How mom won R23m for medical negligence
Lawyers suing the government for a medical negligence case of a child born with cerebral palsy had to rope in 11 doctors, an architect and the services of an American life-expectancy expert to secure a R23-million payout.
Last week, Pretoria's North Gauteng High Court awarded Phetogo Mabalane's mom R23399150 for damages her child suffered when she gave birth to him at Nelspruit's Rob Ferreira Hospital in May 2010.
The mother, Thandeka Sedibe, said the Mpumalanga hospital staff were negligent and delayed performing a C-section on her, putting her baby's health at risk.
She had arrived at 7am and the C-section was only performed just before 2am the next day.
The baby was diagnosed with cerebral palsy and epilepsy and had developed other health complications such as impaired vision and can not stand or eat by himself.
The draft order shows that Sedibe's lawyer Slungu Thobela used 11 doctors, who included speech therapists, ophthalmologists, dieticians and audiologists.
Other experts such as an architect, educational and industrial psychologist were also called but it was the report by US-based life-expectancy expert Professor David Strauss that was crucial, said Thobela.
Strauss, who was paid more than R100000 for the report, is a professor emeritus at the University of California and is also the director of Life Expectancy Project, an international organisation.

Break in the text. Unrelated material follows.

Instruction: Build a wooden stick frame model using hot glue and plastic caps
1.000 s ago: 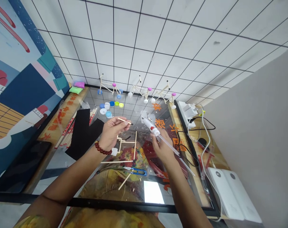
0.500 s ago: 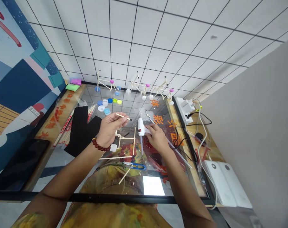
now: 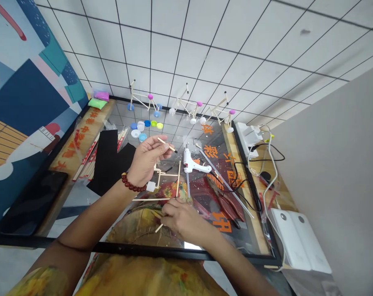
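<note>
Between the thumb and fingers of my left hand (image 3: 148,158) is a short wooden stick (image 3: 165,144) with a black tip, held above the table. Low over the near part of the glass, my right hand (image 3: 183,220) has its fingers curled down, and whatever they grip is hidden beneath them. A pale stick (image 3: 158,228) pokes out beside those fingers. The white glue gun (image 3: 196,165) lies on the glass, its clear glue stick (image 3: 188,185) pointing toward me. Left of it rests a frame of joined sticks (image 3: 178,179).
Three stick models (image 3: 182,100) stand along the far edge. Coloured bottle caps (image 3: 142,126), black sheets (image 3: 104,160) and packs of sticks (image 3: 89,164) lie to the left. Red-handled pliers (image 3: 228,203), cables (image 3: 249,197) and a power strip (image 3: 246,133) are on the right.
My right hand has let go of the glue gun and moved toward me, over where the blue thread snips lay. The left hand still holds its stick. The view has shifted slightly.
</note>
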Motion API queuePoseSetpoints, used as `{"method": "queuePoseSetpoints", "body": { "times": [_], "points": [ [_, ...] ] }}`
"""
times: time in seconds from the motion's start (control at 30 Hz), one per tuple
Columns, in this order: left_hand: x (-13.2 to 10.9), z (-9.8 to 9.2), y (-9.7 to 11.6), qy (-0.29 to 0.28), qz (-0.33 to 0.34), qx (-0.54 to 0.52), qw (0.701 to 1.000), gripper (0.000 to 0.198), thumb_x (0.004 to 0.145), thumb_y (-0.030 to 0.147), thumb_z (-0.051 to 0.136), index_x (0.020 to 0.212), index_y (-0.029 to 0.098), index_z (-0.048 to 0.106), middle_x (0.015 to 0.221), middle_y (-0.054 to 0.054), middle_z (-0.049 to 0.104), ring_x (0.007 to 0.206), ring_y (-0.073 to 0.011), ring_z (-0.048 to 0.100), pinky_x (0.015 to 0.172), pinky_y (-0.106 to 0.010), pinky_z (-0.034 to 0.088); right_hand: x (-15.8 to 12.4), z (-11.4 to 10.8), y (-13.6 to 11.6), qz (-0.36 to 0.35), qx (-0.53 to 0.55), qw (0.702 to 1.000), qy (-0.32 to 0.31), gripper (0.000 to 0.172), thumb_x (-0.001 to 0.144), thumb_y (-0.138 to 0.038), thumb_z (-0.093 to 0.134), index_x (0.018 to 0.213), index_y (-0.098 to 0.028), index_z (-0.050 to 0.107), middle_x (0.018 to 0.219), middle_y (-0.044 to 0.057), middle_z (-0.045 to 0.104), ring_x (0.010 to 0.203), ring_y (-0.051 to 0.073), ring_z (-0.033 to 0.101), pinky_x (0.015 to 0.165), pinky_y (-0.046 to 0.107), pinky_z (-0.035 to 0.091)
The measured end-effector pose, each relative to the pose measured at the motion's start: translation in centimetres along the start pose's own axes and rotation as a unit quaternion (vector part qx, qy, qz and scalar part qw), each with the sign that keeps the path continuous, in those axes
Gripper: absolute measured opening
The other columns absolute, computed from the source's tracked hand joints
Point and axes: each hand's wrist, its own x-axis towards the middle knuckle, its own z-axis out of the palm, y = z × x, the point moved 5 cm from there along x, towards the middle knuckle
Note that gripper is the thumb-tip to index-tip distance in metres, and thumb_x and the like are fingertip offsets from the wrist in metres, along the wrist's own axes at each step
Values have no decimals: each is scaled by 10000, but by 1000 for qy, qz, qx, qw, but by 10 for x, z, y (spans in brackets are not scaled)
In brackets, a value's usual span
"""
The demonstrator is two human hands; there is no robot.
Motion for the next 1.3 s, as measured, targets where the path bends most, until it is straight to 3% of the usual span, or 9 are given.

In his 21-page report to the court, Strauss said Phetogo had a life expectancy of 44.9 years, which was severely reduced because of his epilepsy, cerebral palsy, vision impairment and low weight.
"His limited hand use, dependancy on others for activities of daily living are strongly adverse factors of his life expectancy," wrote Strauss.
He based his conclusion on medical reports from other doctors who had seen Phetogo in SA between 2014 and 2016.
"His report was key because when the actuaries count future losses or needs they consider the amount of years that person will live," Thobela said.
He added that after consulting with a dietician, they had to put the boy on the recommended diet, which cost them a lot of money.
"He quickly gained some weight and we have been maintaining him since then. We also took that information to court and experts agreed with us," he said.
An architect was called to assess Phetogo's home and what adjustments would be needed for his comfort.
Sedibe, 27, said the money would go a long way to covering for her son's medical check-ups, physiotherapy and school fees.
Phetogo was rejected at a school for disabled children last year because he was still using nappies.
"He will have a trained nanny and that will give me time to go back to school to finish my Grade 12," said Sedibe.